Truce. This endless back and forth ain't getting us anywhere. You have your belief's and I have mine. End of discussion.

----------


## NikolaiI

> No, a Christian cannot be a buddhist. A Christian can be buddhistic, as I believe Christianity in essence is, but if a Christian can be a Buddhist and fill out both in the religion column of some form then that diminishes the meaning of both references to one's identity. Most Buddhism does in fact involve faith. The essence of Buddhism does not, but its actual practice often, in most sects, is accompanied by an intellectual leap beyond what is scientifically and logically certain.
> 
> Both religions can be great. I would be proud to belong to either.
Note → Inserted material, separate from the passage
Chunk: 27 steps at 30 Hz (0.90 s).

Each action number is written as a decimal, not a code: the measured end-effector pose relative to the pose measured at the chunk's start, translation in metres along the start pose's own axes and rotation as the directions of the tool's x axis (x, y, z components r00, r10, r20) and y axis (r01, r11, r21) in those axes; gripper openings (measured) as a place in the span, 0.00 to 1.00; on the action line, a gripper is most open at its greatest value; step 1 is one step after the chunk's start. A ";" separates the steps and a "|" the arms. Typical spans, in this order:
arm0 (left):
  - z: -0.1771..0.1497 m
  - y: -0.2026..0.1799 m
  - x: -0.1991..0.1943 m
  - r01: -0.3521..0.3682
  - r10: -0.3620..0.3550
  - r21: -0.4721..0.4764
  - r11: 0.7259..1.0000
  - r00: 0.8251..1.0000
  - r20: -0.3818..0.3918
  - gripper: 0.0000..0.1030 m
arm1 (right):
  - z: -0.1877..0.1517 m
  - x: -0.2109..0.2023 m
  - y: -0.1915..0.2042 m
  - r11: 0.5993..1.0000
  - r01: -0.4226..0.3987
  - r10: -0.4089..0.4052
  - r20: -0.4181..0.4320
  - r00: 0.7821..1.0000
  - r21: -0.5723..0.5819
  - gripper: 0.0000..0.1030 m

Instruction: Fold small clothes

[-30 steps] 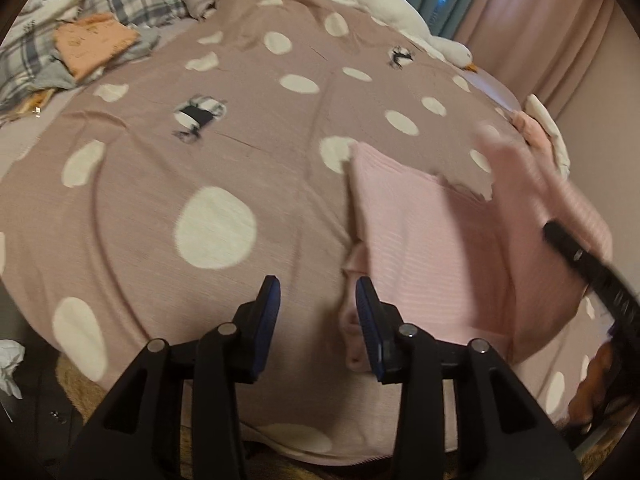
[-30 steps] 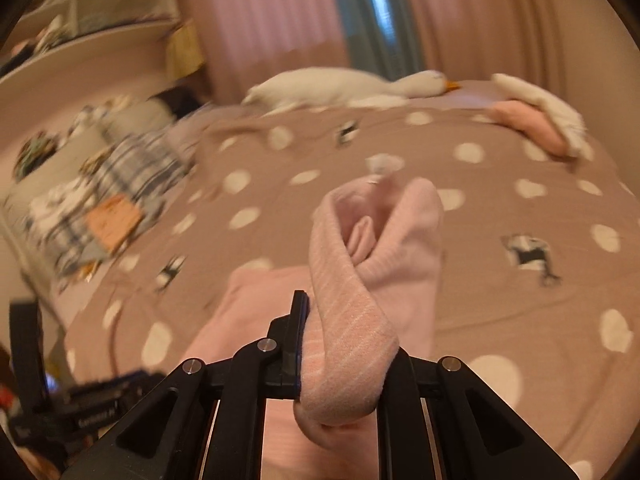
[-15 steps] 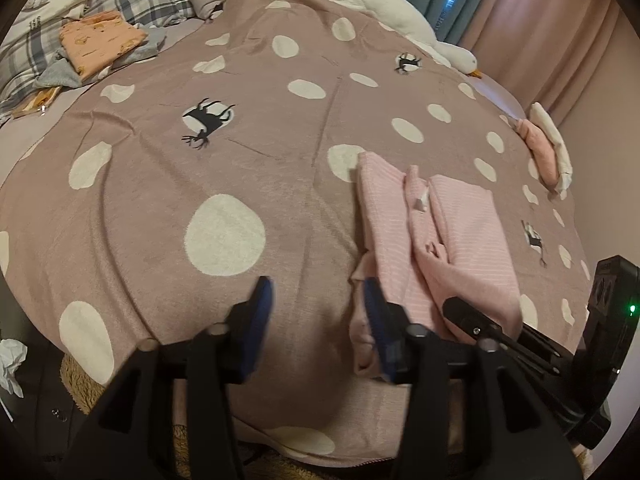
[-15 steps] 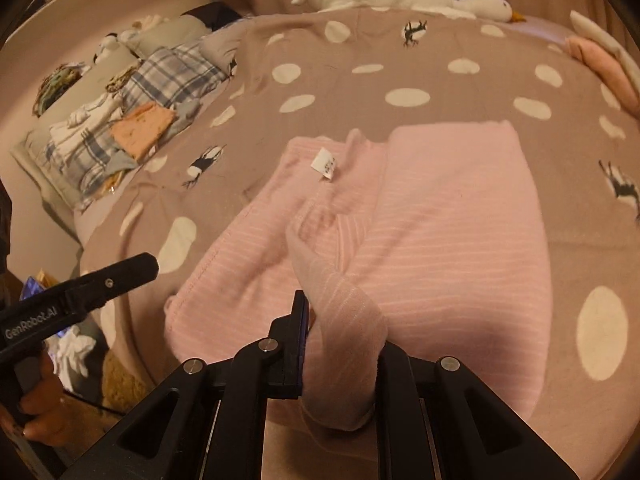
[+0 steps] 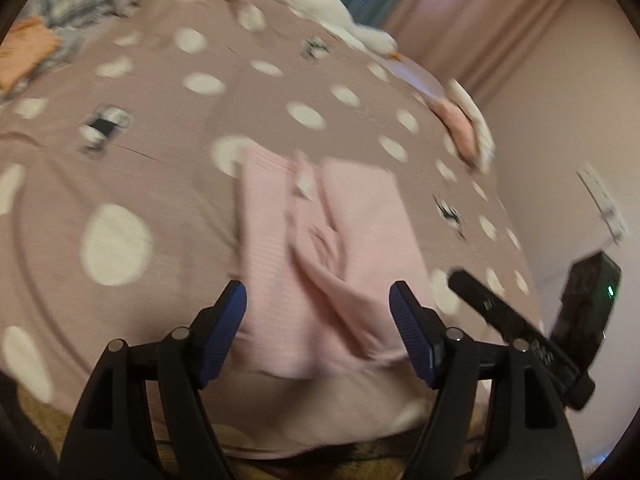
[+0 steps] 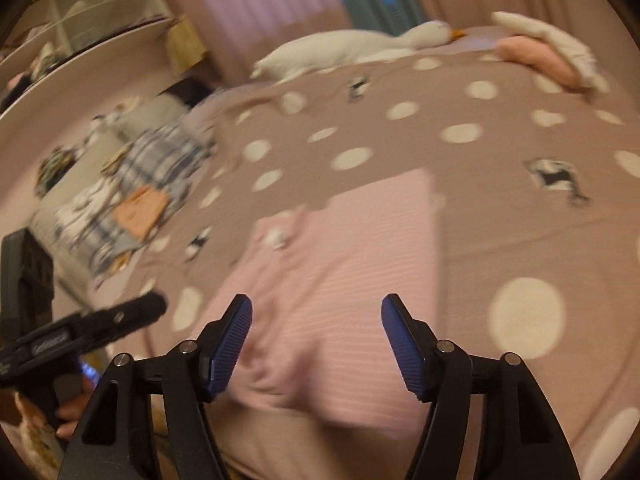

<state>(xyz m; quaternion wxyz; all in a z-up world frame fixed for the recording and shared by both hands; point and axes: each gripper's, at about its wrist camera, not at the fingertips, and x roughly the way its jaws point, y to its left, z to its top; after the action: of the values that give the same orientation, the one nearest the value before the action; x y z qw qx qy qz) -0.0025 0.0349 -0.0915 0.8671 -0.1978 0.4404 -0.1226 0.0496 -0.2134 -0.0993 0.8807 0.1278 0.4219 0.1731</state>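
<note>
A pink striped garment [image 5: 316, 248] lies partly folded on the spotted bedspread [image 5: 160, 128], its two side panels folded toward the middle with a white label near the top. It also shows in the right wrist view [image 6: 344, 276]. My left gripper [image 5: 318, 320] is open and empty, just above the garment's near edge. My right gripper [image 6: 316, 332] is open and empty over the garment's near part. The right gripper's body [image 5: 516, 320] shows at the right in the left wrist view, and the left gripper's body [image 6: 80, 328] at the left in the right wrist view.
A white goose plush [image 6: 352, 50] lies at the far end of the bed. A pink and white folded pile [image 6: 548, 56] sits at the far right edge. Plaid bedding with an orange garment [image 6: 140, 208] lies to the left. The bed's near edge is just below the grippers.
My right gripper has let go of the pink sleeve and opened; the sleeve now lies on the garment. My left gripper has opened wider and moved right over the garment.
</note>
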 end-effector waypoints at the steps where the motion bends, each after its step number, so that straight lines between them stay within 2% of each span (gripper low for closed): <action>1: -0.002 -0.004 0.007 0.013 -0.013 0.009 1.000 1.000 -0.023 0.72 | 0.001 0.001 -0.005 1.000 0.008 -0.008 0.000 1.000 0.016 0.65; 6: -0.008 -0.017 0.050 0.064 -0.059 0.026 0.998 0.988 -0.142 0.72 | -0.002 0.005 -0.021 0.996 0.056 -0.055 -0.016 0.998 0.067 0.65; 10: -0.002 -0.019 0.074 0.081 -0.078 0.013 0.997 0.984 -0.157 0.69 | -0.005 0.011 -0.023 0.996 0.070 -0.067 -0.039 0.997 0.061 0.65; 12: 0.004 -0.020 0.083 0.054 -0.050 0.024 0.998 0.989 -0.142 0.55 | -0.007 0.013 -0.025 0.996 0.072 -0.070 -0.050 0.996 0.057 0.65; 14: 0.008 -0.018 0.089 0.055 -0.051 0.028 0.998 0.989 -0.137 0.31 | -0.009 0.014 -0.028 0.995 0.080 -0.076 -0.060 0.995 0.057 0.65; 15: 0.010 -0.016 0.094 0.053 -0.050 0.022 0.998 0.988 -0.145 0.24 | -0.010 0.016 -0.029 0.995 0.082 -0.078 -0.067 0.995 0.059 0.65; 16: 0.011 -0.014 0.095 0.055 -0.052 0.016 0.998 0.988 -0.142 0.11 | -0.010 0.017 -0.029 0.995 0.083 -0.079 -0.074 0.994 0.059 0.65; 20: 0.014 -0.014 0.081 0.044 -0.041 0.029 0.999 0.994 -0.100 0.09 | -0.012 0.021 -0.031 0.993 0.101 -0.095 -0.091 0.991 0.062 0.65; 23: 0.019 -0.022 0.058 0.014 -0.011 0.082 0.996 1.000 -0.029 0.09 | -0.012 0.021 -0.030 0.994 0.096 -0.090 -0.098 0.991 0.054 0.65; 27: 0.026 -0.028 0.027 -0.020 0.012 0.155 0.988 0.998 0.057 0.09 | -0.013 0.020 -0.022 0.997 0.079 -0.076 -0.094 0.993 0.026 0.65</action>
<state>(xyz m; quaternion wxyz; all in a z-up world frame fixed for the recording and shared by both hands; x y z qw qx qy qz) 0.0330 0.0061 -0.0842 0.8928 -0.1294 0.4066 -0.1440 0.0556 -0.2241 -0.1298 0.8643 0.1160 0.4695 0.1384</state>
Well, I don't understand why you say the essence of Buddhism does not involve faith. In my understanding Shraddha (faith) is very fundamental, it's one of the first and most basic, as well as necessary, steps. 

Here is a very nice article.. http://buddhism.about.com/od/basicbu...faithdoubt.htm Okay it gives me something I'd read more about previously.. 

" ... a Zen proverb says that a Zen student must have great faith, great doubt, and great determination. A related Ch'an saying says the four prerequisites for practice are great faith, great doubt, great vow, and great vigor. ..."

I'd read (In that book you mentioned once, _The Three Pillars of Zen_ an essay or talk about that zen proverb, how the student must have great faith, great doubt and great determination.. Obviously there are endless facets to the jewel that is Buddhism.. 

The only place where I disagree from her slightly is when she says at the beginning how the word faith has been like degraded.. I don't think it has all that much.. but then I live where I live..

----------


## Paulclem

I was at a teaching today about taking refuge given by Tibetan Buddhist Teacher Geshe Tashi Tsering of the Foundation for the Preservation of the Mahayana Tradition - FPMT.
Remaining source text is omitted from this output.